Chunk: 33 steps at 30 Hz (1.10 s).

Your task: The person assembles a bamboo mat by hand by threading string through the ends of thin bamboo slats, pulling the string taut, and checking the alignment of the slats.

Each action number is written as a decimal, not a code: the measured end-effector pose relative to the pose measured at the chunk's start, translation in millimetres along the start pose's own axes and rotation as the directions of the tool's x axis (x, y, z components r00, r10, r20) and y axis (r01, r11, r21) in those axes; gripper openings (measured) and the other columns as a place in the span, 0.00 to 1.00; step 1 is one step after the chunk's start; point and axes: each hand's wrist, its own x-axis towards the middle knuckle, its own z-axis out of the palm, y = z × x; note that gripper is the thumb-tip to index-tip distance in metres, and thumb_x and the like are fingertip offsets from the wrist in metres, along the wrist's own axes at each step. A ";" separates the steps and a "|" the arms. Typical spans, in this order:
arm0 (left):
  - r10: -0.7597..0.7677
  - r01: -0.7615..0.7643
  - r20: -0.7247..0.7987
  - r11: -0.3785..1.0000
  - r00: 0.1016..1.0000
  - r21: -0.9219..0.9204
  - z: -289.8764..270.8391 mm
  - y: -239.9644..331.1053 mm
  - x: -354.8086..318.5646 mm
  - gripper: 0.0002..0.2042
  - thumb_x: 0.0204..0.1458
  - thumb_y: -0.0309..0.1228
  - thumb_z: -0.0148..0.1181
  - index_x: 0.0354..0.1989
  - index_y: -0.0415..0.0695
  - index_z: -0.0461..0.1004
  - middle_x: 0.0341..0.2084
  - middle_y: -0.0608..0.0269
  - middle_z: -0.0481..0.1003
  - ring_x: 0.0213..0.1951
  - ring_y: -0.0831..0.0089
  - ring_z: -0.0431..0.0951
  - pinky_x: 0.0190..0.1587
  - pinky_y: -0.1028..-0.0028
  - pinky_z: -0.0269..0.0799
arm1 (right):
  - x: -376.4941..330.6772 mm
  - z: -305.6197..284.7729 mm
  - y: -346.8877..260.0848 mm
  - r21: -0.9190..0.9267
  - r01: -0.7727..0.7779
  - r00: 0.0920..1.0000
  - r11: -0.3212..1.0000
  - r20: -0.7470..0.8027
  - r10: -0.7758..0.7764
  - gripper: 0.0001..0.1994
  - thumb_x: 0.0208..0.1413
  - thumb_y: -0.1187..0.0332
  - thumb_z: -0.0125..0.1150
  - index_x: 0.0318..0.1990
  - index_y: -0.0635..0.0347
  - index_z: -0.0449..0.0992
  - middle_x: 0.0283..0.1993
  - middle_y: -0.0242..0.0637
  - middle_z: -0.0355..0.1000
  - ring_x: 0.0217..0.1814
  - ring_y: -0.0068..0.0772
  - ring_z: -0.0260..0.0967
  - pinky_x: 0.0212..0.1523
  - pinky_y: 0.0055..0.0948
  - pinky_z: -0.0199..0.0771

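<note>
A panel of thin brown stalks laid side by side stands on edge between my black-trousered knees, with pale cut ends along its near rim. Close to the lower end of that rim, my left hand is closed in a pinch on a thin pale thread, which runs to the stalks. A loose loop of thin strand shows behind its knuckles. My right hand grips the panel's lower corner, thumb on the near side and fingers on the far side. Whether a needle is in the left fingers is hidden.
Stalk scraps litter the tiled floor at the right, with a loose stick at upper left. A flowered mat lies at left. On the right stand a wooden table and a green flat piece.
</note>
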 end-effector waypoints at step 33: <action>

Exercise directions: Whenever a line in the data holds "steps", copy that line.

Written response:
Chunk: 33 steps at 30 Hz (1.10 s).
Each action number is written as a decimal, not a code: the measured end-effector pose relative to the pose measured at the chunk's start, translation in millimetres along the start pose's own axes and rotation as the directions of the tool's x axis (x, y, z components r00, r10, r20) and y axis (r01, r11, r21) in those axes; gripper openings (measured) and the other columns as a place in the span, 0.00 to 1.00; step 1 is one step after the chunk's start; point and axes: each hand's wrist, its own x-axis towards the middle knuckle, its own z-axis out of the palm, y = z × x; note that gripper is the thumb-tip to index-tip distance in metres, and thumb_x and the like are fingertip offsets from the wrist in metres, along the wrist's own axes at each step. A ";" separates the steps and a "|" the arms. Typical spans, in this order:

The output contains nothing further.